Généralisé non, mais il y a lieu de craindre des débordements dans certaines préfectures du pays. La situation est particulièrement tendue à Bossangoa et à Bouka. Le gouvernement essaie de tout mettre en œuvre pour qu'il n'y ait pas de confrontation directe entre les communautés religieuses. A Bossangoa par exemple, les chrétiens sont regroupés à l'évêché, et nous essayons de cantonner les ex-rebelles de la Séléka afin de limiter les risques d’affrontements. Nous menons aussi une campagne de sensibilisation auprès de chaque communauté. Les responsables religieux – l'archevêque de Bangui, l'imam de la mosquée centrale de Bangui et un pasteur – travaillent dans ce sens, pour calmer les esprits.

 

 Certains responsables français, onusiens ont évoqué un risque de génocide...

 

 J'ai déjà dit que je ne rentrerai pas dans une querelle sémantique. Pour moi, il y a surtout une population qui souffre, une population victime d’atrocités. Quelle que soit la terminologie, il faut mettre un terme à cette situation le plus rapidement possible et arrêter ces crimes, crimes de guerre, crimes contre l'humanité.

 

 Vous êtes venus participer au sommet de l'Elysée.
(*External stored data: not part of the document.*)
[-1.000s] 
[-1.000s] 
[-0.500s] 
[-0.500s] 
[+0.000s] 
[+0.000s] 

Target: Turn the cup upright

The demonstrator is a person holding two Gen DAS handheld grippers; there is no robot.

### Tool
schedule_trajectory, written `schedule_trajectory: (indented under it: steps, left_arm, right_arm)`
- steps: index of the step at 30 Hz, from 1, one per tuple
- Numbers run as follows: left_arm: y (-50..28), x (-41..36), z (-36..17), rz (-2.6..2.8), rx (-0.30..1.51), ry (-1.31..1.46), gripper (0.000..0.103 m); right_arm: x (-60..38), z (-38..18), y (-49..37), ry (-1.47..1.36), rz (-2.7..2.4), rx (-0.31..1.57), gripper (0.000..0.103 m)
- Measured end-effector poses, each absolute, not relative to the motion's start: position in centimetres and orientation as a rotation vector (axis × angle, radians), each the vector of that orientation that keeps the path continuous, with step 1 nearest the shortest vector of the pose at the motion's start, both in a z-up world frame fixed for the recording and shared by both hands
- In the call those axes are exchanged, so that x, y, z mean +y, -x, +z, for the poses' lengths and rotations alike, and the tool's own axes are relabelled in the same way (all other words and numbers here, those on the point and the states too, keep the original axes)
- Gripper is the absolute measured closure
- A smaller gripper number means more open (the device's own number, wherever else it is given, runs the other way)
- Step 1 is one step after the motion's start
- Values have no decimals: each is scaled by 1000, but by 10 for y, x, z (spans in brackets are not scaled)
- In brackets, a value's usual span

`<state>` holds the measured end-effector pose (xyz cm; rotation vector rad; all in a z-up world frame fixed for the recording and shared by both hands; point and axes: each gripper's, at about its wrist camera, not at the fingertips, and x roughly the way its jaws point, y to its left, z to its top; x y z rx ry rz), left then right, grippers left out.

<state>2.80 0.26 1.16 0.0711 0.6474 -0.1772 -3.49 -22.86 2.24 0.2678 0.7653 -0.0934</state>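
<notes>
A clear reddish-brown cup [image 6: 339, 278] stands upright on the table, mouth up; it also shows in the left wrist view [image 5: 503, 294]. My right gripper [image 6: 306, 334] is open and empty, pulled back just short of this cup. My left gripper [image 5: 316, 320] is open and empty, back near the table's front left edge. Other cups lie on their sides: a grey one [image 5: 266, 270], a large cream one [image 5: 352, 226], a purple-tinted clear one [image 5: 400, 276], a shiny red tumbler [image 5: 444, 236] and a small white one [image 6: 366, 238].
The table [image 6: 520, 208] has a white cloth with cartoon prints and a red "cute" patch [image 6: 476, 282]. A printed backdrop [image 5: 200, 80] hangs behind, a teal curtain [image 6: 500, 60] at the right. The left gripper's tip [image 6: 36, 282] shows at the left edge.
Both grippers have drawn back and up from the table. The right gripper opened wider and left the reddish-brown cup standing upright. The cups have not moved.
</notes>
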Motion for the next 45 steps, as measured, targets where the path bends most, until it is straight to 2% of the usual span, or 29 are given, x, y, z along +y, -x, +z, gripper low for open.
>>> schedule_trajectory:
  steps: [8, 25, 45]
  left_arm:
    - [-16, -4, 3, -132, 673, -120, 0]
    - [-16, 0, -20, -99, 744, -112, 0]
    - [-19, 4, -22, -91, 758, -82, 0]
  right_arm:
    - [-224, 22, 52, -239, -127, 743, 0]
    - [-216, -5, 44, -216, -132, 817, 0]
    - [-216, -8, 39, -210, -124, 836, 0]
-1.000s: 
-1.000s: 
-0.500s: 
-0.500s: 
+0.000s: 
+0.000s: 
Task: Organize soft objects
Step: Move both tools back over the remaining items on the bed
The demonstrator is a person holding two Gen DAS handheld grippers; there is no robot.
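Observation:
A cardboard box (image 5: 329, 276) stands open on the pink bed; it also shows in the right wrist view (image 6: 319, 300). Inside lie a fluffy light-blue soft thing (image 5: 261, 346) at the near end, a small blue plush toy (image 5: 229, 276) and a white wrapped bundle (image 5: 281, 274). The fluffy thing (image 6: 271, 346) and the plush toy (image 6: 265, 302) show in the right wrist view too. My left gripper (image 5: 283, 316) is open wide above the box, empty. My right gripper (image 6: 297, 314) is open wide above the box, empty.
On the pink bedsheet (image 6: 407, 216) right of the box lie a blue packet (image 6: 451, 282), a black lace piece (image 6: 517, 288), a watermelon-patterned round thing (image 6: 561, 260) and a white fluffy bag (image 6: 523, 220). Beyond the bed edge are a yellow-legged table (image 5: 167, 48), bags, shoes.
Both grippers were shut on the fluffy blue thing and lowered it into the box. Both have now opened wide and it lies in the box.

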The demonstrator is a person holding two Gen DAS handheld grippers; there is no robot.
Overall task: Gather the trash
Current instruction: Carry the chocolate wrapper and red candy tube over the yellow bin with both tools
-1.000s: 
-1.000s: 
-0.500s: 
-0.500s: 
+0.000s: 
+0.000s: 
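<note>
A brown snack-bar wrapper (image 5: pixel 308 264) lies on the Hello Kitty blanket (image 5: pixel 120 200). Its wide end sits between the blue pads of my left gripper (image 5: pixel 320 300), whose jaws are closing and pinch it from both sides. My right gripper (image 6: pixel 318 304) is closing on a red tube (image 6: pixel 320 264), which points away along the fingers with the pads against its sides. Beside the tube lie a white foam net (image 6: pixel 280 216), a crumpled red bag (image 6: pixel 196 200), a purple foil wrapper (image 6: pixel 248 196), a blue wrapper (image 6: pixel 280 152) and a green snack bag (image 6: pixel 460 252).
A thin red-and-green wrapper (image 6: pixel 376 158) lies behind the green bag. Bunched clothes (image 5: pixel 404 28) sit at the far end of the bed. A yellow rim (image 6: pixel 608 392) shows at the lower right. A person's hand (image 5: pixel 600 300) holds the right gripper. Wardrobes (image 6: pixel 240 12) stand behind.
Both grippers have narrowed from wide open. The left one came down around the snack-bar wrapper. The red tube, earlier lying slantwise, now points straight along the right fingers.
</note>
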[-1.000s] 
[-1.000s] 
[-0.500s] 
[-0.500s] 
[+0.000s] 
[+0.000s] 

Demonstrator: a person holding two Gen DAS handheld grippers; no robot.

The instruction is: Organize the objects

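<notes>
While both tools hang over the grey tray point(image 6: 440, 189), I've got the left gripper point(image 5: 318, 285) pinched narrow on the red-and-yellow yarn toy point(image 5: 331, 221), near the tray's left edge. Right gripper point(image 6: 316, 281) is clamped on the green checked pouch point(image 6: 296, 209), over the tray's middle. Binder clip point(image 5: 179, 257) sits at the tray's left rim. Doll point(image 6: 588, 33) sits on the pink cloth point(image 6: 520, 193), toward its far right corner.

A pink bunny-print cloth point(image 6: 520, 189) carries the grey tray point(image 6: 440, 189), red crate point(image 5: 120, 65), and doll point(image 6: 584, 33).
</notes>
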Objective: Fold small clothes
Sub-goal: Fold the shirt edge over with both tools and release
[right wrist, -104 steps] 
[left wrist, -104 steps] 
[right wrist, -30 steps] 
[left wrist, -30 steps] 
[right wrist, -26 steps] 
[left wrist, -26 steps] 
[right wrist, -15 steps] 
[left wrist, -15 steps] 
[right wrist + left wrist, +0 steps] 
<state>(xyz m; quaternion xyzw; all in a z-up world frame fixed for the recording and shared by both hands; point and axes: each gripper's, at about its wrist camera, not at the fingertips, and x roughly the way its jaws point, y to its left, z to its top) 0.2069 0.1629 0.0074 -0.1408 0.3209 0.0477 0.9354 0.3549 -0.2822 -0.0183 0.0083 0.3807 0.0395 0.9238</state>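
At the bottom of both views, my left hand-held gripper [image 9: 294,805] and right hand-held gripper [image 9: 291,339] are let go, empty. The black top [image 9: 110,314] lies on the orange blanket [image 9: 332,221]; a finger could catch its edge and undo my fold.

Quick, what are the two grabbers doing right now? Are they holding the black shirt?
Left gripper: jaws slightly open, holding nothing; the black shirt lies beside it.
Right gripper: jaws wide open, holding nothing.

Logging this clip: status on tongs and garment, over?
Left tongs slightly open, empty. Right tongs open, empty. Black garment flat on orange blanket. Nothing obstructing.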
Quel est le message que vous êtes venu adresser ?

 

 La RCA doit être aidée au plan sécuritaire. Elle le sera grâce au vote de la résolution onusienne. Ensuite, nous demandons aussi une aide humanitaire pour soulager la population en détresse. Enfin, le gouvernement, qui connaît de graves difficultés économiques, a besoin d'un soutien financier, chiffré à 670 millions d'euros, de la part  de la communauté internationale, afin de mettre en place son programme d'urgence. Cela permettra également de préparer les élections, que nous voulons crédibles et transparentes, et qui constituent l'aboutissement de la transition politique en cours. La date butoir pour les organiser est fixée à février 2015. Sans ce soutien financier, nous ne pourrons pas les préparer.

 

Vous estimez que le processus de transition, lancé en août sous l'égide de la communauté internationale, peut se poursuivre ?

 

Oui, car c'est la volonté de notre pays et car un échec de la transition nous amènerait vers un chaos total. La conjugaison de la volonté populaire avec le soutien de la communauté internationale est porteuse d'espoir.